Task description »
The response should repeat word for word every line below from the one with "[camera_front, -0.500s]" to the one with "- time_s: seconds", inclusive, and nothing else; leave pictures out.

(Records from a data source)

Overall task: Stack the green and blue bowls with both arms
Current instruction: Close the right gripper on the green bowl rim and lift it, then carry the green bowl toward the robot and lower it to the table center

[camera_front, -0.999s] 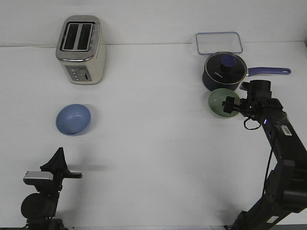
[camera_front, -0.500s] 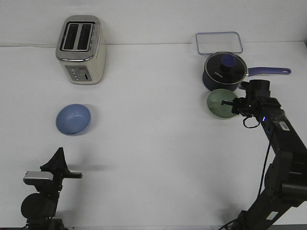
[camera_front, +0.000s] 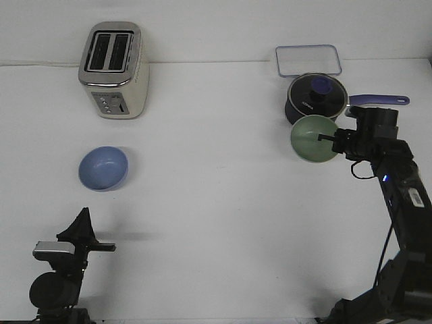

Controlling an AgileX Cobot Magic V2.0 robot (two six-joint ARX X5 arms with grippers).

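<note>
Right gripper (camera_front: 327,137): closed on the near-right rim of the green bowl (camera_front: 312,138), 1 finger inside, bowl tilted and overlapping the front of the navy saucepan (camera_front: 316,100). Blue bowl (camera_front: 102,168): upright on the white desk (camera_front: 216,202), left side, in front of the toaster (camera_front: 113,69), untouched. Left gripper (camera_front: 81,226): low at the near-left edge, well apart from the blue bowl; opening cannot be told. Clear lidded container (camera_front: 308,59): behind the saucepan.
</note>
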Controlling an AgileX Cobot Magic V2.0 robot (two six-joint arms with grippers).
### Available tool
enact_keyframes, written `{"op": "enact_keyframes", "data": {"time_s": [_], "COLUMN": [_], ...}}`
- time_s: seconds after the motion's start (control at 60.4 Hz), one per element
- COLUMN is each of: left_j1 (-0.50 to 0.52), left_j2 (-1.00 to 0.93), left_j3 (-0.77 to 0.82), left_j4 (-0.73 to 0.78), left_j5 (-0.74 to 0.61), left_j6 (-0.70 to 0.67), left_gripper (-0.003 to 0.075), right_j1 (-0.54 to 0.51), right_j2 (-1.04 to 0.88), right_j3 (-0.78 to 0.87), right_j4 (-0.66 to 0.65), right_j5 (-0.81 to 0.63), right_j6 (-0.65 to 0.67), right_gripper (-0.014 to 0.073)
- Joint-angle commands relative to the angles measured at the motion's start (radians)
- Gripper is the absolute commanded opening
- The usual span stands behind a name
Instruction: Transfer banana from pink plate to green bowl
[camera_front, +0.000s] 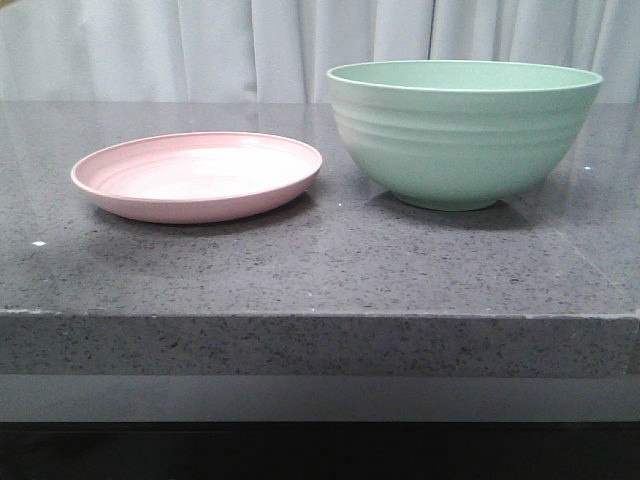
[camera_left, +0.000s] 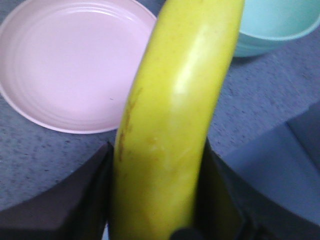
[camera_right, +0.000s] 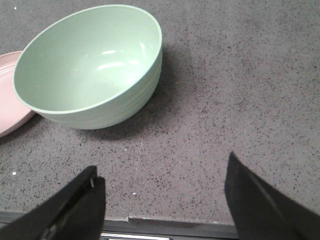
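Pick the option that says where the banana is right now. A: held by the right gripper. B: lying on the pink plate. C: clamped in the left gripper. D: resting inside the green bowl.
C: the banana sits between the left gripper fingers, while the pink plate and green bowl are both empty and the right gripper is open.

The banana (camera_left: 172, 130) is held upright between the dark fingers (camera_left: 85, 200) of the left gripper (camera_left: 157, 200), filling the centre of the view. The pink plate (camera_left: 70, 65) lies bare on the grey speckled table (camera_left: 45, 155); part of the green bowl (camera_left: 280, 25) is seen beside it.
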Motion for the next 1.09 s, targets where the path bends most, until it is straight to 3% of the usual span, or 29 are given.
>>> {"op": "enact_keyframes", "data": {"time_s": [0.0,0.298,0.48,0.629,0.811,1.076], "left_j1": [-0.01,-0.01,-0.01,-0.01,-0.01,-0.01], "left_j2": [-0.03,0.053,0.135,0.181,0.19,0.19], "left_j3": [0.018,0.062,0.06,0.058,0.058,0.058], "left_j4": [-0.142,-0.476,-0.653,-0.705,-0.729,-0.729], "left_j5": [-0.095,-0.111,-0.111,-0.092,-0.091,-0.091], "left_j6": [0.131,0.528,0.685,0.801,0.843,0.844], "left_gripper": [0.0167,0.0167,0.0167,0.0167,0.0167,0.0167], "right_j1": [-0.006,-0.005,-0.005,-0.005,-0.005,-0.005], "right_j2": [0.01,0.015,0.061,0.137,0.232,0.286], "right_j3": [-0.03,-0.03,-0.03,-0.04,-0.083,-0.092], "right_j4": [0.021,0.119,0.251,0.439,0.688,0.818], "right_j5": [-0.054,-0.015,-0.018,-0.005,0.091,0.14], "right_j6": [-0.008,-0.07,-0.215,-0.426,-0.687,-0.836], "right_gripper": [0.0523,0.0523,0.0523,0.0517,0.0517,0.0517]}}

Result below »
[camera_front, -0.500s] 
[camera_front, +0.000s] 

Controlling an AgileX Cobot Magic V2.0 robot (two six-joint ARX X5 arms with grippers).

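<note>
Right gripper (camera_front: 327,137): closed on the near-right rim of the green bowl (camera_front: 312,138), 1 finger inside, bowl tilted and overlapping the front of the navy saucepan (camera_front: 316,100). Blue bowl (camera_front: 102,168): upright on the white desk (camera_front: 216,202), left side, in front of the toaster (camera_front: 113,69), untouched. Left gripper (camera_front: 81,226): low at the near-left edge, well apart from the blue bowl; opening cannot be told. Clear lidded container (camera_front: 308,59): behind the saucepan.
</note>
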Controlling an AgileX Cobot Magic V2.0 robot (two six-joint arms with grippers).
### Available tool
enact_keyframes, written `{"op": "enact_keyframes", "data": {"time_s": [_], "COLUMN": [_], ...}}`
- time_s: seconds after the motion's start (control at 60.4 Hz), one per element

No further output is needed.